Actually, they just used New York as an example, but the researchers literally melted the copper power lines. Once the power lines were vaporized, well, there was no more power.

The good news is that this was just a demonstration, but definitely a scary one.

Worse yet. The device the team hacked – it was the overload protection device. So, the device that was added to the electric grid to protect it became a traitor and attacked the grid – or at least watched quietly while the attack took place.

Start by realizing that there is no such thing as hardware any more. Yes there are metal things, but to make them work requires software. This software is what the team at Red Balloon attacked.

Schneider Electric, which makes this protection relay, has now released a patch for the bug.

Of course, getting it installed; well that is a different story.

The researchers tested two other protection relays but did not find anything significant in those two.

Credit: Yahoo News

An engineer at cybersecurity firm Mandiant said that even if a relay like this failed, power could be back up and running to affected customers within hours.
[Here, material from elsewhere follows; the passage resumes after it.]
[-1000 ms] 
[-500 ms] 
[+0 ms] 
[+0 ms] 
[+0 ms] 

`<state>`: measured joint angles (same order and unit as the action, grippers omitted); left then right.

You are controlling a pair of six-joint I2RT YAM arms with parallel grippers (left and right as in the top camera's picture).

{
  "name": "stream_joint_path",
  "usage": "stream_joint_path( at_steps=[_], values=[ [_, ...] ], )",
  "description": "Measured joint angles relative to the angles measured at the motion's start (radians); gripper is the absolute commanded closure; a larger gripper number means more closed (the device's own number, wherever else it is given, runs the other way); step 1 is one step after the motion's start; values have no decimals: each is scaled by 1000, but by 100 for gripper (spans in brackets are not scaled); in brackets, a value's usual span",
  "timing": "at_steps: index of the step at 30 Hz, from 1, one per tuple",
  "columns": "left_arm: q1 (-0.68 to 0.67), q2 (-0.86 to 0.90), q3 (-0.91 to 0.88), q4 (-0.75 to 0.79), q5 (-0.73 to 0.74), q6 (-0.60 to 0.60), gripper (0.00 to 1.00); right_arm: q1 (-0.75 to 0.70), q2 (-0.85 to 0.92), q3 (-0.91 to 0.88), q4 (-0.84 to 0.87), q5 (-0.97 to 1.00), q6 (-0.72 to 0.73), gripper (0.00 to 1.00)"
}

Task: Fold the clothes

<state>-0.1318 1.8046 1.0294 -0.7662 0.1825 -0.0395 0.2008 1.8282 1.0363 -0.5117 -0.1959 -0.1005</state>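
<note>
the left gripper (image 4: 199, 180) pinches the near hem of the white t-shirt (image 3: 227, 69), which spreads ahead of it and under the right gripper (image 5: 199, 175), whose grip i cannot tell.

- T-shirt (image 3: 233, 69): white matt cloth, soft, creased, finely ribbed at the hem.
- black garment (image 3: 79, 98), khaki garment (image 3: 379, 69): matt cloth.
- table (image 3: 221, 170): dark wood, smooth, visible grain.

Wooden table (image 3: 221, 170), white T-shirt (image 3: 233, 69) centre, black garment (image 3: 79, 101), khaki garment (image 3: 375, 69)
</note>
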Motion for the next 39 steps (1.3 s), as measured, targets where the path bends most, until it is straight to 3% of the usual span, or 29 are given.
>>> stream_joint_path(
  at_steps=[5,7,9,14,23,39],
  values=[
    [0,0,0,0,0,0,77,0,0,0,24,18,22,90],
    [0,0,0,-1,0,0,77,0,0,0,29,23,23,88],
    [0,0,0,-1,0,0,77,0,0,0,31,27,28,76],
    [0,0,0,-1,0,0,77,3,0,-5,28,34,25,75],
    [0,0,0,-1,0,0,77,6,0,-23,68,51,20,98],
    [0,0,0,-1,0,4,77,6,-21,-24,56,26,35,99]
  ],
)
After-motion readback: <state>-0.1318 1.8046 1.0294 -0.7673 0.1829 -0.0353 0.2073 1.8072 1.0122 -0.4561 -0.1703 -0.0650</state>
I think this guy should stick to software, because he clearly does not understand hardware (the guy, Chris Sistrunk, is a technical manager at Mandiant and focuses on industrial control systems).

Here is where his thinking breaks down.

**IF** all that happens is the hacker causes one relay to fail, then yes, you can replace that relay quickly and fire up the power to the network behind it.

But what if, as in the demonstration, the overload causes miles of wire to melt. Does he really think that they can replace that wire in a few hours? I don’t think so.

As always, the devil is in the details.

I see announcements from CISA every week – dozens of them – for patches to industrial control system software and firmware.

Likely, many of those systems will never be patched because system operators are scared that if they do patch them, they will not come back online. This is not a completely unreasonable concern.

We are not just talking about electric. Water, sewer, natural gas, chemical plants, refineries and on and on. We already saw this with the Colonial Pipeline attack. It does not take much.

Bottom line, critical infrastructure managers need to work hard to stay ahead of the hackers.